Validating data in datagridview
An e-mail address might require at least one @ sign and various other structural details.
Regular expressions are effective ways of implementing such checks.
(See also data type checks below)Checks for missing records.
Numerical fields may be added together for all records in a batch.
A company has established a Personnel file and each record contains a field for the Job Grade.

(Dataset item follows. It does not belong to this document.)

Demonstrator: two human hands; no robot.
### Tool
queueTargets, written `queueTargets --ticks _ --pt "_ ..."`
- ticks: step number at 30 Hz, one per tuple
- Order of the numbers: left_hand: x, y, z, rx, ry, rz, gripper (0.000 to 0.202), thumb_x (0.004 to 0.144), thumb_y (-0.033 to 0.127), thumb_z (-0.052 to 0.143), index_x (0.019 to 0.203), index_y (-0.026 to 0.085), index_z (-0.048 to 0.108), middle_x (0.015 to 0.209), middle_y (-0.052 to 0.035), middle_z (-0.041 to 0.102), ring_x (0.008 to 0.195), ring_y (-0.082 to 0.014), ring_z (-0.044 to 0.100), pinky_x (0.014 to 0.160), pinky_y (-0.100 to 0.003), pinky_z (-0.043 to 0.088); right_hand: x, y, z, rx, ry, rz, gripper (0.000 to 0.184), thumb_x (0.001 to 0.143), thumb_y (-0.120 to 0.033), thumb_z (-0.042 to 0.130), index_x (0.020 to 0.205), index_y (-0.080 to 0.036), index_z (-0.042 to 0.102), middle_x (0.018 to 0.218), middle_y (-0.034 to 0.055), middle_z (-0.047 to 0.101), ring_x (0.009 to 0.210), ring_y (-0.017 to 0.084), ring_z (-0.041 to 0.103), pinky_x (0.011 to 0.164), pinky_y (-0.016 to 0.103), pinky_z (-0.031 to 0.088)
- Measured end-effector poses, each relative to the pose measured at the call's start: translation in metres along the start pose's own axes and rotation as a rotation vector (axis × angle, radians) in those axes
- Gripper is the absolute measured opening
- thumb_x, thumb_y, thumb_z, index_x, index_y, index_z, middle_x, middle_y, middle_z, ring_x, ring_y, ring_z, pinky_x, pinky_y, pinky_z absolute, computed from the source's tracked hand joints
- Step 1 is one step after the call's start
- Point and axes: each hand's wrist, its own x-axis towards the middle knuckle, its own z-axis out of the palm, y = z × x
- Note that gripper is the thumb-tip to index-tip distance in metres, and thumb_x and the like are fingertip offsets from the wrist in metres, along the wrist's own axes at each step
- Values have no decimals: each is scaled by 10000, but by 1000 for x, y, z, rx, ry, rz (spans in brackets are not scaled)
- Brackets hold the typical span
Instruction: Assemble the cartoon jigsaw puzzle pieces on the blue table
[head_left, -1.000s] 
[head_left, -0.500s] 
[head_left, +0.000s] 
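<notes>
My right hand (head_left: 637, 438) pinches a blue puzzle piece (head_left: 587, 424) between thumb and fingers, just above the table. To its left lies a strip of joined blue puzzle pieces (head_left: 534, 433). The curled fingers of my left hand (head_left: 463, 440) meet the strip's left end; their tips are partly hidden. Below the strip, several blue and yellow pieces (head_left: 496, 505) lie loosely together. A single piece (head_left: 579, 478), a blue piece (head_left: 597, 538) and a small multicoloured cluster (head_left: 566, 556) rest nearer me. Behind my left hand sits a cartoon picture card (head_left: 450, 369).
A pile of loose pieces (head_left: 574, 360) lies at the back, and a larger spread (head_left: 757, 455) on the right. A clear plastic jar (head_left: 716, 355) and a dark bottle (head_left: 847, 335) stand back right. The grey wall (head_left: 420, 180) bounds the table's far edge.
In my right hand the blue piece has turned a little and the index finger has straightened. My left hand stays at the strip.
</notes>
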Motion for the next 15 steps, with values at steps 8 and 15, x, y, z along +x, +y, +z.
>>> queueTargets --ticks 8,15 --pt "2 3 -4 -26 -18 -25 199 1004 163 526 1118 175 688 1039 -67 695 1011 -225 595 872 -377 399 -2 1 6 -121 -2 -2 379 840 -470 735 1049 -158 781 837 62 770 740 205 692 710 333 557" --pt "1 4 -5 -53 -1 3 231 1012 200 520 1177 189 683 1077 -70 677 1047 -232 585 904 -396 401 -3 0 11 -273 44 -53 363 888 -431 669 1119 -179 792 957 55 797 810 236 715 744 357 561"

An entry in a record may be valid and accepted by the system if it is one of these characters, but it may not be the correct grade for the individual worker concerned.
Whether a grade is correct can only be established by clerical checks or by reference to other files.
For example a numeric field may only allow the digits 0–9, the decimal point and perhaps a minus sign or commas.
Therefore, data validation should start with business process definition and set of business rules within this process.Rules can be collected through the requirements capture exercise.In evaluating the basics of data validation, generalizations can be made regarding the different types of validation, according to the scope, complexity, and purpose of the various validation operations to be carried out.This can only be achieved through the use of all the clerical and computer controls built into the system at the design stage.The difference between data validity and accuracy can be illustrated with a trivial example.For example, an experienced user may enter a well-formed string that matches the specification for a valid e-mail address, as defined in RFC 5322 but that well-formed string might not actually correspond to a resolvable domain connected to an active e-mail account.Structured validation allows for the combination of any of various basic data type validation steps, along with more complex processing.In computer science, data validation is the process of ensuring that data have undergone data cleansing to ensure they have data quality, that is, that they are both correct and useful.It uses routines, often called "validation rules" "validation constraints" or "check routines", that check for correctness, meaningfulness, and security of data that are input to the system.The rules may be implemented through the automated facilities of a data dictionary, Data validation is intended to provide certain well-defined guarantees for fitness, accuracy, and consistency for any of various kinds of user input into an application or automated system.Data validation rules can be defined and designed using any of various methodologies, and be deployed in any of various contexts.